- **EXERCISE INSTRUCTIONS**
I'd like the data beneath this line reproduced exactly, without any of its images.

(INFORMATION PROVIDED begins)

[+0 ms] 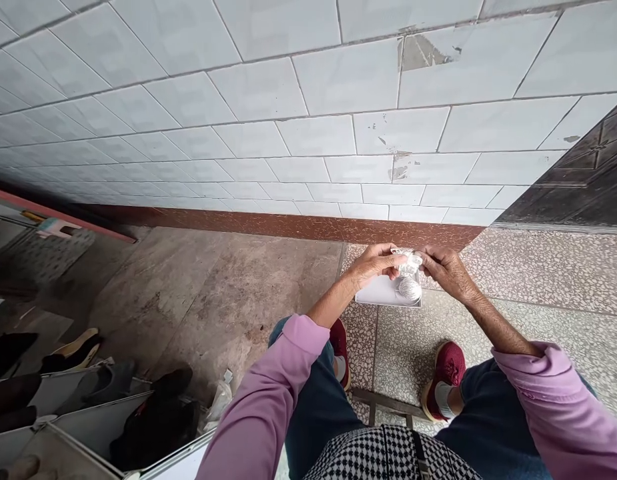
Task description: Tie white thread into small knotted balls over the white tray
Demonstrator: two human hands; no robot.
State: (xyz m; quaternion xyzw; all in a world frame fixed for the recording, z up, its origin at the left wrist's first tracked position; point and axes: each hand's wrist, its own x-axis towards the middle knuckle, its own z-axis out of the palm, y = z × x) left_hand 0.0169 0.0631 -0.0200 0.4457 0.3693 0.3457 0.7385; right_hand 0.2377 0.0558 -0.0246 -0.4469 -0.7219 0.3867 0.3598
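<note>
Out in front of my knees, both hands work close together at a small white piece that looks like thread work [407, 259]. My left hand [377, 263] is closed on its left side, with the fingers bent around it. On the other side my right hand [445, 270] pinches at the piece's right edge; a thin tool between those fingers cannot be made out. Just below the piece a ball of white yarn [409, 289] rests in the right part of a shallow white box [381, 291], which is on the floor or a low support.
A white tiled wall [315, 140] with a brown skirting [258, 222] runs across ahead. My red shoes [449, 365] stand on speckled floor tiles. Dark shoes [158, 420] fill a white rack [88, 417] at lower left. A dark door [583, 180] stands at right.
</note>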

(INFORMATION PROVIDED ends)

- **SOLUTION TO THIS EXERCISE**
[+0 ms] 
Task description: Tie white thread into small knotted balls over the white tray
Demonstrator: two human hands; no robot.
State: (xyz m; quaternion xyzw; all in a world frame fixed for the recording, z up, its origin at the left wrist's first tracked position; point and axes: each hand's wrist, its own x-axis towards the middle knuckle, its own z-axis out of the palm, y = z × x) left_hand 0.0169 0.0631 -0.0200 0.4457 0.3693 0.3457 0.7385; right_hand 0.2377 0.0558 -0.0246 -0.4469 -0.7219 0.3867 0.3598
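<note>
Out in front of my knees, both hands work close together at a small white piece that looks like thread work [407, 259]. My left hand [377, 263] is closed on its left side, with the fingers bent around it. On the other side my right hand [445, 270] pinches at the piece's right edge; a thin tool between those fingers cannot be made out. Just below the piece a ball of white yarn [409, 289] rests in the right part of a shallow white box [381, 291], which is on the floor or a low support.
A white tiled wall [315, 140] with a brown skirting [258, 222] runs across ahead. My red shoes [449, 365] stand on speckled floor tiles. Dark shoes [158, 420] fill a white rack [88, 417] at lower left. A dark door [583, 180] stands at right.
</note>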

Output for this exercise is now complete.